Instructions for the task. From the entries that follow, reproduce exactly and only the lines from the line with "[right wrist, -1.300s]" to the line with "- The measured", endpoints included.

Material for the task section start

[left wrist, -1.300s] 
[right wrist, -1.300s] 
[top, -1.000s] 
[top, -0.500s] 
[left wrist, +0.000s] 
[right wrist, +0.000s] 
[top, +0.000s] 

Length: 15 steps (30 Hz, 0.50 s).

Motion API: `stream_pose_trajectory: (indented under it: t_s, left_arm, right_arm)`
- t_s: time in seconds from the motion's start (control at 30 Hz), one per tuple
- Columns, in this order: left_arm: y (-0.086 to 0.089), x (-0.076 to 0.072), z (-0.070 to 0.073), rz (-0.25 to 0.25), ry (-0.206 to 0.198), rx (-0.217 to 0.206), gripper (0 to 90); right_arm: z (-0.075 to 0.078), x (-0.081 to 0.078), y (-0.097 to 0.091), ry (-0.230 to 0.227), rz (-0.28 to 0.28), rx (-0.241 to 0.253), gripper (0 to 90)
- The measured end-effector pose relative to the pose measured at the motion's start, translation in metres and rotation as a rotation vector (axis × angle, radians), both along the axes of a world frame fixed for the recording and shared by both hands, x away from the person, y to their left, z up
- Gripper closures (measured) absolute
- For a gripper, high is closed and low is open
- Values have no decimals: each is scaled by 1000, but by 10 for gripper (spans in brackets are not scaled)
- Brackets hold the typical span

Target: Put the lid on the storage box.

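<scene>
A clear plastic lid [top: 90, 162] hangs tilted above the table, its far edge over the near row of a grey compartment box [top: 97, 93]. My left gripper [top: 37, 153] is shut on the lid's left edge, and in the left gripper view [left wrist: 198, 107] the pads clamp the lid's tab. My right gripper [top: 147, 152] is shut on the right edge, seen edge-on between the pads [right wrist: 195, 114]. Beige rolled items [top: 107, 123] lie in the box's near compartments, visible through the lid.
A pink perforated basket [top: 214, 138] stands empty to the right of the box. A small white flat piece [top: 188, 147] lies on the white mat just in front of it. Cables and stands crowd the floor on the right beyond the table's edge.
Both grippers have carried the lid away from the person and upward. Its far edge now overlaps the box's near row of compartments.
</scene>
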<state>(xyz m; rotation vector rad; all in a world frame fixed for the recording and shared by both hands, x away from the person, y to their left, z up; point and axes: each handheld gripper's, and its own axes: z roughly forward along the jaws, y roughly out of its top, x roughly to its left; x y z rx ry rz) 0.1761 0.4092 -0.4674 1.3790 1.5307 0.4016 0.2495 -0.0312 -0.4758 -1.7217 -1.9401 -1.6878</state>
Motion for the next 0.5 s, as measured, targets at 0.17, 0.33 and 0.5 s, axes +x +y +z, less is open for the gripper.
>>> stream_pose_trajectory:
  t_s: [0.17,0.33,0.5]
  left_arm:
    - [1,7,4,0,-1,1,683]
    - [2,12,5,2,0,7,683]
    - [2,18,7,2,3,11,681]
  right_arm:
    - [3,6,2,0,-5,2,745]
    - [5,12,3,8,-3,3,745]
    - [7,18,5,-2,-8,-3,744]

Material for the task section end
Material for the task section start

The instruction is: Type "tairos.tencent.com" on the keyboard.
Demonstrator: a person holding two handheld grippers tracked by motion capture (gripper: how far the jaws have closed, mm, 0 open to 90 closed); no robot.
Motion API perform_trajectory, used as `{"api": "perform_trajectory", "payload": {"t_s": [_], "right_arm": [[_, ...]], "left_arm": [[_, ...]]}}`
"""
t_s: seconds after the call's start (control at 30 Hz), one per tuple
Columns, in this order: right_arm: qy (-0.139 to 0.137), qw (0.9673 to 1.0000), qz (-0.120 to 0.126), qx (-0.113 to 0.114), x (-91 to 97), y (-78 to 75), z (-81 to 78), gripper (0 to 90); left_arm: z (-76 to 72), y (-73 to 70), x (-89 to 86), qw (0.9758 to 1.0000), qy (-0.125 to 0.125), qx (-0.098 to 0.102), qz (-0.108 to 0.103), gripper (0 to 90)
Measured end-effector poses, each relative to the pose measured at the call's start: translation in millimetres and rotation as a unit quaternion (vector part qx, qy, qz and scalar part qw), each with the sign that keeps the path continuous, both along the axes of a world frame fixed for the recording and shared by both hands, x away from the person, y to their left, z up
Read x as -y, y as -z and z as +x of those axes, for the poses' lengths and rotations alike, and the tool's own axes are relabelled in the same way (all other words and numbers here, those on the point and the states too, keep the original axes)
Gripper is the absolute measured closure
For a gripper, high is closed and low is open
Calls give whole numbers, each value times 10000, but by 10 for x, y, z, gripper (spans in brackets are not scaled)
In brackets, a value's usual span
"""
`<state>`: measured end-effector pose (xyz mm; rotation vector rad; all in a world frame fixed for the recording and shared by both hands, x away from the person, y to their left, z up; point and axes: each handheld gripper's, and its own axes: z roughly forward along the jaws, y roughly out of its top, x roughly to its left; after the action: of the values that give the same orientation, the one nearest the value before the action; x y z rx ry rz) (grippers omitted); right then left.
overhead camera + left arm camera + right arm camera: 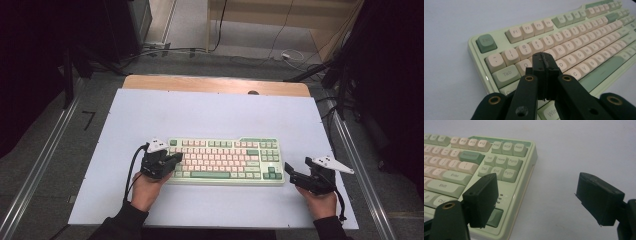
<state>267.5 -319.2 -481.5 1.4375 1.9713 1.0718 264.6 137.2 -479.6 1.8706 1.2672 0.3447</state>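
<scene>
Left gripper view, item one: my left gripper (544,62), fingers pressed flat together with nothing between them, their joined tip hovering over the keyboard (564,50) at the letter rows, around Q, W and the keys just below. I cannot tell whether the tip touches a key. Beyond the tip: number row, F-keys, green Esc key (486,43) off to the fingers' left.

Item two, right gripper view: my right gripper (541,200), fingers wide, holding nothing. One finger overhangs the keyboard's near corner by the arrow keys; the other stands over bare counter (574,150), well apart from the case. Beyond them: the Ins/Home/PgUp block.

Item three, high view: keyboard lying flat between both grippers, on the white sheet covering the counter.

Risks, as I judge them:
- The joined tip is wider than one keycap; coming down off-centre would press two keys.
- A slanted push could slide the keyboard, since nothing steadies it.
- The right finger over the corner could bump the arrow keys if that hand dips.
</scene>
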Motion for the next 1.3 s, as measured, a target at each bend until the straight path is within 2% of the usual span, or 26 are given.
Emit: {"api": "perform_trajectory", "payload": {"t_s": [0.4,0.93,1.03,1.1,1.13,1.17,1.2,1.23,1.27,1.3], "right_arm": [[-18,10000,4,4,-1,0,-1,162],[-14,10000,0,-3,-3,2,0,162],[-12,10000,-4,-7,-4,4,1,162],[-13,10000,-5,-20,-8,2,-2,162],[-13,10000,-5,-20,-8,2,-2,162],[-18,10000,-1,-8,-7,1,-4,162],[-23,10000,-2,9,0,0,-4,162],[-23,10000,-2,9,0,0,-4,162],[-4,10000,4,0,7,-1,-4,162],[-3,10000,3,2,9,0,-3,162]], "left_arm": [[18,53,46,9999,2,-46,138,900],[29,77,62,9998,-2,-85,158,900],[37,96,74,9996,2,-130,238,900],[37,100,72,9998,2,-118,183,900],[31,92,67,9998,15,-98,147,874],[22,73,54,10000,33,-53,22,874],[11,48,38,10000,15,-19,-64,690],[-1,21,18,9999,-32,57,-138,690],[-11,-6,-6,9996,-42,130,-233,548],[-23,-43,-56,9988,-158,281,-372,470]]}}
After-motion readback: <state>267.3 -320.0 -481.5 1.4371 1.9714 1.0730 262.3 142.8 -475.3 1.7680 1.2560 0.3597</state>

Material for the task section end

Answer.
[right wrist, -1.300s] 
[top, -1.000s] 
[top, -0.500s] 
[left wrist, +0.000s] 
[right wrist, +0.000s] 
[top, +0.000s] 

Length: 15 steps (30 Hz, 0.50 s).

Motion API: `stream_pose_trajectory: (indented under it: t_s, left_arm, right_arm)`
- t_s: time in seconds from the motion's start (control at 30 Hz), one per tuple
- Columns, in this order: left_arm: y (-0.086 to 0.089), x (-0.076 to 0.072), z (-0.070 to 0.073), rz (-0.25 to 0.25), ry (-0.206 to 0.198), rx (-0.217 to 0.206), gripper (0 to 90); right_arm: z (-0.075 to 0.078), x (-0.081 to 0.078), y (-0.097 to 0.091), ry (-0.230 to 0.227), rz (-0.28 to 0.28), rx (-0.241 to 0.253), gripper (0 to 90)
- The measured end-effector pose relative to the pose measured at the motion's start, translation in metres and rotation as a rotation vector (axis × angle, radians), both along the axes of a world frame fixed for the recording and shared by both hands, x away from the person, y to their left, z up

The exercise has been completed.